Per il Papa «la parola chiave per capire il messaggio di oggi della Chiesa è sdegno». Quando
«Naamàn, arrivato da Eliseo, chiede la guarigione, Eliseo manda il ragazzo a dirgli di bagnarsi sette
volte nel Giordano. Una cosa semplice». Forse proprio per questo «Naamàn si sdegnò»
esclamando: «Ho fatto un viaggio così, con tanti doni...»: tutto invece si risolve con un semplice
bagno nel fiume. Oltretutto, rincara Naamàn, «noi abbiamo fiumi più belli di questo».
Anche «gli abitanti di Nazareth — ha fatto notare Francesco riferendosi al passo evangelico di Luca
(4, 24-30) — si sdegnarono dopo aver sentito la lettura del profeta Isaia, che ha fatto Gesù quel
sabato in sinagoga dicendo “oggi è successo questo”, che parla della liberazione, di come il popolo
sarà liberato». E commentavano: «Ma questo cosa si crede? Questo è uno di noi, l’abbiamo visto
crescere da ragazzo, mai ha studiato». E «si sdegnarono» tanto che «volevano ucciderlo».
Ancora, la proseguito il Papa, «più avanti Gesù ha sentito questo disprezzo da parte dei dirigenti, i
dottori della legge che cercavano la salvezza nella casistica della morale — “questo si può fino a
qui, fino a là...” — e così avevano non so quanti comandamenti e il povero popolo...». Proprio per
questo la gente non aveva fiducia in loro. Lo stesso capitava con «i sadducei, che cercavano la
salvezza nei compromessi con i poteri del mondo, con l’impero: gli uni con le cordate clericali, gli
altri con le cordate politiche cercavano la salvezza così». Ma «il popolo aveva fiuto e non credeva»
in loro. Invece «credeva a Gesù perché parlava con autorità».
«Ma perché questo sdegno?» è la questione posta dal Pontefice. «Perché — ha sottolineato — nel
nostro immaginario la salvezza deve venire da qualcosa di grande, da qualcosa di maestoso: ci
salvano solo i potenti, quelli che hanno forza, che hanno soldi, che hanno potere, questi possono
salvarci». Invece «il piano di Dio è un altro». E così «si sdegnano perché non possono capire che la
salvezza viene soltanto dal piccolo, dalla semplicità delle cose di Dio». E «quando Gesù fa la
proposta della via di salvezza, mai parla di cose grandi», solo «di cose piccole».
In questa prospettiva Francesco ha suggerito di rileggere le beatitudini evangeliche — «Tu sarai
salvo se farai questo» — e il capitolo 25 di Matteo.

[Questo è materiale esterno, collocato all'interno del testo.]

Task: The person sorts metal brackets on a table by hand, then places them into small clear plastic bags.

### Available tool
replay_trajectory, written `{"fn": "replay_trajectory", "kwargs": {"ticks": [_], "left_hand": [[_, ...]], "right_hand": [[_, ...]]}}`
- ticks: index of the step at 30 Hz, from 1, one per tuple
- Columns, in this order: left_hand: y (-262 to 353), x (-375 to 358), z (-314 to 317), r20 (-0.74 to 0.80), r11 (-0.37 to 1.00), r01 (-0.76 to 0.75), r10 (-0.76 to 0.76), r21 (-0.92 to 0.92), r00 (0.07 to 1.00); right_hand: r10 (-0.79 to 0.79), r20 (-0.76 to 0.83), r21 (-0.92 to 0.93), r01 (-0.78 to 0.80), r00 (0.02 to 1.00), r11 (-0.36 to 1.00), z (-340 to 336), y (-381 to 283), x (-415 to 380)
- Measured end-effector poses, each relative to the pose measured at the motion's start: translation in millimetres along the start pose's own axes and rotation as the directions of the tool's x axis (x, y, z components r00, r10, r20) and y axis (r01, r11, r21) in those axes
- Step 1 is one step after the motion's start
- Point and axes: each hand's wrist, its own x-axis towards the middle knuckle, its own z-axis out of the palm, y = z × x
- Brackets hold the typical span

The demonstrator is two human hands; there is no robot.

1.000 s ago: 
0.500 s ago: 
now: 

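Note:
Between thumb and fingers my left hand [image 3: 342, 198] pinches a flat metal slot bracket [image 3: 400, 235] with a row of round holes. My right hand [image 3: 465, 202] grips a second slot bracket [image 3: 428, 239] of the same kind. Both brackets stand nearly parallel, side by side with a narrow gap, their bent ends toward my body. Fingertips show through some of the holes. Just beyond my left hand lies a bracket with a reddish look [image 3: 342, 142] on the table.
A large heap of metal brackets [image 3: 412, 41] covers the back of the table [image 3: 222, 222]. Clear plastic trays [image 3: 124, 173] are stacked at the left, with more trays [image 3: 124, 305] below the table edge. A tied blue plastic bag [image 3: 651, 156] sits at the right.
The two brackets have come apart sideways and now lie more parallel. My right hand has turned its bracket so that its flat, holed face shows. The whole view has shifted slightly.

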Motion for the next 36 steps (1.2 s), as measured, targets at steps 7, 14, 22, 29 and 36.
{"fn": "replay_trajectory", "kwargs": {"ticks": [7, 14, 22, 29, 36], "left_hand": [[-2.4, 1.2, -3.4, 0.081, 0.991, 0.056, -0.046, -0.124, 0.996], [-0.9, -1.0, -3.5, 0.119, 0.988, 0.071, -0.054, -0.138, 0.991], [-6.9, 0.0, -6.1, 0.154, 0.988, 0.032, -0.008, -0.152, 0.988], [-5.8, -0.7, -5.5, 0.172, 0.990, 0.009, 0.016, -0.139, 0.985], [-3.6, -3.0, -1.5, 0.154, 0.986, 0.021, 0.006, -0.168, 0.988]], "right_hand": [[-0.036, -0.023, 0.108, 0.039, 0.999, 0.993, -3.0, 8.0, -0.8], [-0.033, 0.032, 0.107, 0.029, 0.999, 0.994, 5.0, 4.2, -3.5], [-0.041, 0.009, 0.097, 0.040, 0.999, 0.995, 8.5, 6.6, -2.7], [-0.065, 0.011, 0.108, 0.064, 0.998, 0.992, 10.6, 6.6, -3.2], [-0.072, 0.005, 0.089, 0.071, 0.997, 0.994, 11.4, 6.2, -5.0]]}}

Sono «i due pilastri del Vangelo: “Vieni, vieni
con me perché hai fatto questo”». E si tratta di «cose semplici: tu non hai cercato la salvezza o la
tua speranza nel potere, nelle cordate, nei negoziati, no; hai fatto semplicemente questo». Ma
proprio «questo sdegna tanti».
«Come preparazione alla Pasqua — ha proposto il Papa — io vi invito, anche io lo farò, a leggere le
beatitudini e a leggere Matteo 25, e pensare e vedere se qualcosa di questo mi sdegna, mi toglie la
pace». Perché «lo sdegno è un lusso che possono permettersi soltanto i vanitosi, gli orgogliosi».
Proprio «alla fine delle beatitudini — ha spiegato Francesco — Gesù dice una parola» forte:
«Beato colui che non si scandalizza di me», cioè «che non ha sdegno di questo, che non sente
sdegno». E riflettendo sulle ragioni di queste parole, il Papa ha ripetuto che «ci farà bene prendere
un po’ di tempo — oggi, domani — e leggere le beatitudini, leggere Matteo e stare attenti a cosa
succede nel nostro cuore: se c’è qualcosa di sdegno». E «chiedere la grazia al Signore di capire che
l’unica via della salvezza è la pazzia della croce, cioè l’annientamento del Figlio di Dio, del farsi
piccolo». Nella liturgia di oggi, ha concluso, «il piccolo» è appunto «rappresentato dal bagno nel
Giordano e dal piccolo villaggio di Nazareth».